The Inappropriate Public Disclosure
“My daddy is fat and I jump on him.” “My mom and dad are grumpy. Mom sleeps all day.” “Grandpa is fat like a tomato.” Two out of three of these were said by my own children. One was said to me by a 4-year-old in a church class.
When you have kids you might as well consider your life an open book. They tell everyone the things you would rather keep quiet. The worst part is they don’t even tell the story correctly. Details get jumbled and parents get quoted out of context. The next think you know people think you are a drug dealer.
I love the honesty. I really do. My kids keep it real at home, in public, and everywhere else.
Learning to Laugh
These experiences are embarrassing, uncomfortable, frustrating, and disheartening. I remember coming home from a trip to the grocery store with three little kids and breaking out in tears. It was that bad. Now, looking back it makes me smile a little. I smile at the insanity of it all and how it seemed so normal. Life isn’t normal when you have lots of little kids. You live in crisis mode all the time.
I laugh at the time I tried to get all of my children flu shots at the same time. One child was unloading the drawers in the exam room, another was screaming hysterically under a chair, and I was holding a screaming baby trying to stop it all. My oldest sat on the exam table and very stoically got a shot. It was awful, but it’s funny now.

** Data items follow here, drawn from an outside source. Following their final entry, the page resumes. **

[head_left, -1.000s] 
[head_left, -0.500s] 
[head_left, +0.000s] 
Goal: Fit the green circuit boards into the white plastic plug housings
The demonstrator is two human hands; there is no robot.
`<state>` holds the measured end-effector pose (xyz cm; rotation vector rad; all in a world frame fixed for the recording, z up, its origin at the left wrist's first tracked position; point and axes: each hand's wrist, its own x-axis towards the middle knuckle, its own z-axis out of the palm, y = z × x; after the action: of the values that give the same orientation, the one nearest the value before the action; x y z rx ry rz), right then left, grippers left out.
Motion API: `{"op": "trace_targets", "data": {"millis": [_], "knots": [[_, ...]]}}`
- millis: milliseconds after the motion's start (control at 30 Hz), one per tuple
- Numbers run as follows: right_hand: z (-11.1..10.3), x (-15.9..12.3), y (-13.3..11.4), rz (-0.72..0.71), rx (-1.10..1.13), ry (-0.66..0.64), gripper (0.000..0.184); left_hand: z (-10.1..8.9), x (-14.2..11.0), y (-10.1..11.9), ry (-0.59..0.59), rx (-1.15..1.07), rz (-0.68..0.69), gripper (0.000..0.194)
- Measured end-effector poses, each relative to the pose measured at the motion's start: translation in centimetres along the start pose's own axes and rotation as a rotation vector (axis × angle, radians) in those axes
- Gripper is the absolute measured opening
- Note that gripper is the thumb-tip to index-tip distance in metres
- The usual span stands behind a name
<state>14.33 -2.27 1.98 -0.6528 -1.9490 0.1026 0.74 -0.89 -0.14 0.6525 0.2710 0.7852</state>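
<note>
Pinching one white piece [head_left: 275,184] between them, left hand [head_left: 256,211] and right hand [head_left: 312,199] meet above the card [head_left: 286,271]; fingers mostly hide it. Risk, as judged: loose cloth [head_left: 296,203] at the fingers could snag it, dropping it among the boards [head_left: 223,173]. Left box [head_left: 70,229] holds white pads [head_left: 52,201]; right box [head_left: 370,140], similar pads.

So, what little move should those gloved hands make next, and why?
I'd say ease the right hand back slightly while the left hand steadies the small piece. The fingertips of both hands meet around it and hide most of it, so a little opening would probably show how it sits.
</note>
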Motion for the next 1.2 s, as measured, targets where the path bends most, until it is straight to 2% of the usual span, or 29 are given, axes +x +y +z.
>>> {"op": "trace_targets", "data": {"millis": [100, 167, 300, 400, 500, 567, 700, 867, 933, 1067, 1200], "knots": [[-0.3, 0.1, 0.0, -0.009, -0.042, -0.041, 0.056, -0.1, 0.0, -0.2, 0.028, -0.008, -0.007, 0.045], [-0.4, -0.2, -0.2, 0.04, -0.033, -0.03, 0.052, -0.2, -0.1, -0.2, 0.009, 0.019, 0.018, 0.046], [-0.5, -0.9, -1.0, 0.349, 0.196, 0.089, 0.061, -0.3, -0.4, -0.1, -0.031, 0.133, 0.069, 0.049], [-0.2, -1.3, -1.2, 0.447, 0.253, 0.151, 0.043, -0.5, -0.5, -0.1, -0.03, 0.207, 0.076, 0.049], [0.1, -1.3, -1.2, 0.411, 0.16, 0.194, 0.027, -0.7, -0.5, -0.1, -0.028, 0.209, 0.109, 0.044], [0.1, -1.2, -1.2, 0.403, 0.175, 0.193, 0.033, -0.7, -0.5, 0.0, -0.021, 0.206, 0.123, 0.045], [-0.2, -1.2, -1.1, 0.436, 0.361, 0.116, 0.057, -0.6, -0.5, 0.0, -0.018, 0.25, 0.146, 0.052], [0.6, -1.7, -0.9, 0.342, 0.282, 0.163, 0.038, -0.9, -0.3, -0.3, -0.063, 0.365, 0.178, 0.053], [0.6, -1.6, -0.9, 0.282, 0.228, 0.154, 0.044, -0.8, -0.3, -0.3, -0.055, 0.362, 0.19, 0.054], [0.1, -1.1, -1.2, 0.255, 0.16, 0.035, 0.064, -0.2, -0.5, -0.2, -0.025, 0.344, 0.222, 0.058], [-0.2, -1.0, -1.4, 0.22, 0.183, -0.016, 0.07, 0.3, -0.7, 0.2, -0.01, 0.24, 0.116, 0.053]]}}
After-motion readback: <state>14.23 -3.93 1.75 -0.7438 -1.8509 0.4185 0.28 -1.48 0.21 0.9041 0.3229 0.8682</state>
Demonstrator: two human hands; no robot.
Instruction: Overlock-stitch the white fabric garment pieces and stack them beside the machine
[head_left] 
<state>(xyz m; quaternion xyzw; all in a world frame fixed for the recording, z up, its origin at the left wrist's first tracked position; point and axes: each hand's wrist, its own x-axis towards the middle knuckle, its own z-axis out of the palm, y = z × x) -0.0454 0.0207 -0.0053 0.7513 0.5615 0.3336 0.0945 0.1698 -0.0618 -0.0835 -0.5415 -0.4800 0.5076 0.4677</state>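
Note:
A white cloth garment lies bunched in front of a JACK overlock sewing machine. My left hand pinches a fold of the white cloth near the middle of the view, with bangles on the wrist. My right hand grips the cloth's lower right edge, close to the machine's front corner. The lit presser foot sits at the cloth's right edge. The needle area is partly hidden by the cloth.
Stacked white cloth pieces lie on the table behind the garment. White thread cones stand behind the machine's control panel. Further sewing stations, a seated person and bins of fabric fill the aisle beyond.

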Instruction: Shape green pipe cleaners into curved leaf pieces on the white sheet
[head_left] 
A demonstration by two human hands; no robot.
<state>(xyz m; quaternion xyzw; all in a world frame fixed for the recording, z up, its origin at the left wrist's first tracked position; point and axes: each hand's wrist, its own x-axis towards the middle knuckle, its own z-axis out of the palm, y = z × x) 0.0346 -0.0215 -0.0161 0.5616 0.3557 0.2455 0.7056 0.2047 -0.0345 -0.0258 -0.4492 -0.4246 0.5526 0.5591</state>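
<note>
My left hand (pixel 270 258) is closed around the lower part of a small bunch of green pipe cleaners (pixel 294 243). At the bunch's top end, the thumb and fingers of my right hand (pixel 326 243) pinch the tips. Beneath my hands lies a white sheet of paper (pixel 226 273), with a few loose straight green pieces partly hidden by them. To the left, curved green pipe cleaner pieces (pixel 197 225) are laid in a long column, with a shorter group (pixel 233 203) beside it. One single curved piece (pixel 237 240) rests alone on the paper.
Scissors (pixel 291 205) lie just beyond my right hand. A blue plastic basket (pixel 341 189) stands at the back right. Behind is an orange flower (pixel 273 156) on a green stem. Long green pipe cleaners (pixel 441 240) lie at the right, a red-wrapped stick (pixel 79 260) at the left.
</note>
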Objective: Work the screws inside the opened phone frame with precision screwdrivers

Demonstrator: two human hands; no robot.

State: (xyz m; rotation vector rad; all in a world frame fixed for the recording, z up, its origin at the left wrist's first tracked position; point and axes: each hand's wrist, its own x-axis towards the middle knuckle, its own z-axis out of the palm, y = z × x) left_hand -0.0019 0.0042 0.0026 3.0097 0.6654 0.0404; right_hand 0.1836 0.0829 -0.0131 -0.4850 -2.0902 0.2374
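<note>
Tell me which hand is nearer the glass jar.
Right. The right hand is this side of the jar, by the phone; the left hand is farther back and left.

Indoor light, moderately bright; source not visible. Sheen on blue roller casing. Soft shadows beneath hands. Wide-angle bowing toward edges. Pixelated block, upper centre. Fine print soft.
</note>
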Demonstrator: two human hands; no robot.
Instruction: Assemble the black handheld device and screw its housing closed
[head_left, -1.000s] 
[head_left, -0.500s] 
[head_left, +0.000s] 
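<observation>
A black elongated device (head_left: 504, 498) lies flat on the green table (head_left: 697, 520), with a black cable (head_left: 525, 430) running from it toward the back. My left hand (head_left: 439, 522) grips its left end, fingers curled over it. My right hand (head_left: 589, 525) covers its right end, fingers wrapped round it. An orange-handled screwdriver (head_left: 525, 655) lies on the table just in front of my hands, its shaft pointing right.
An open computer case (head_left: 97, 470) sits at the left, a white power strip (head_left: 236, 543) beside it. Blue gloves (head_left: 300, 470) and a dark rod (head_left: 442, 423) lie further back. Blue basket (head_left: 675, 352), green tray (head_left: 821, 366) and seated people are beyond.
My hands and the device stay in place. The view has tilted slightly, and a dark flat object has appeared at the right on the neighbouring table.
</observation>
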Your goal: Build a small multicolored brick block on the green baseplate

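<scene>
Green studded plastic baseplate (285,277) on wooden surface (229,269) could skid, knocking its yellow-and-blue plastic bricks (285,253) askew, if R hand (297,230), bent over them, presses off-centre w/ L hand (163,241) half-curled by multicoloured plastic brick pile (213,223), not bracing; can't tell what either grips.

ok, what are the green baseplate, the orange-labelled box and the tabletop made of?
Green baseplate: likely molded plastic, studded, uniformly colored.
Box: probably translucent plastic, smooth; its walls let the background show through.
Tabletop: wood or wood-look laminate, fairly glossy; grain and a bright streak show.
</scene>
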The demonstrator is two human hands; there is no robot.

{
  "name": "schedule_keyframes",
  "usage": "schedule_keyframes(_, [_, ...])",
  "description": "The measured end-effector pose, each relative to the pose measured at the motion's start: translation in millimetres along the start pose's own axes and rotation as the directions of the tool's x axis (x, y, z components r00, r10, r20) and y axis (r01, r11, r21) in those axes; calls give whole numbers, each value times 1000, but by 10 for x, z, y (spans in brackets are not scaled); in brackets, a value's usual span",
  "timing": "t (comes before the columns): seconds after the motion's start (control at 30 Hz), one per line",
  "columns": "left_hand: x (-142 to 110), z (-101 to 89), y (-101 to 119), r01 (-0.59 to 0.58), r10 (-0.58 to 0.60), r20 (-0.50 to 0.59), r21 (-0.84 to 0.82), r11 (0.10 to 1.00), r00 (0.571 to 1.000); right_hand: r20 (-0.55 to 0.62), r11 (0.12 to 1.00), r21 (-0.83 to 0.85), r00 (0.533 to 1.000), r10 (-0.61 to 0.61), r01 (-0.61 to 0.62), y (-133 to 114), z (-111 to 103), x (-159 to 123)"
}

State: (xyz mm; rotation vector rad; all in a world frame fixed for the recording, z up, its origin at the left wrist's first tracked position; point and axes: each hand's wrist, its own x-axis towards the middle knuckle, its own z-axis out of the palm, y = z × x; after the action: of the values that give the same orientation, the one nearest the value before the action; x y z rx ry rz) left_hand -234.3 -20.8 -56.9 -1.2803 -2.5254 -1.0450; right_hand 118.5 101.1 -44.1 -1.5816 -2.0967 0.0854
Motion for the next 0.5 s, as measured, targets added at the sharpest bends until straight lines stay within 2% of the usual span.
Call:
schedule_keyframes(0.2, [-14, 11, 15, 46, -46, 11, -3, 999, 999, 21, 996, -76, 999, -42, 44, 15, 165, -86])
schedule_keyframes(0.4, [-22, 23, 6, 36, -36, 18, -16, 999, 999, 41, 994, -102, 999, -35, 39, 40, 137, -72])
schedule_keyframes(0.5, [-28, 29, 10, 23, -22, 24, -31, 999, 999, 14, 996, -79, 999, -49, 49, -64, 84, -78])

My children are getting old enough that we don’t have these moments every time we leave the house like we once did. They are a once in a while thing, which makes them easier to handle.
In fact, I was very proud of myself when my last little guy was potty training and decided to ‘clean’ up his own accident. There was poop everywhere – the walls, under the bed, on him, in the carpet. Even as I was cleaning it up, I laughed because I knew it was going to be a great story.
Time has given me a different perspective. I’m far enough away from the charged emotions to see the humor and laugh at the insanity of it all. Children take you on a crazy ride. Awful parent moments make you better, teach you to laugh, not take yourself too seriously, and to be happy despite the poop on the wall.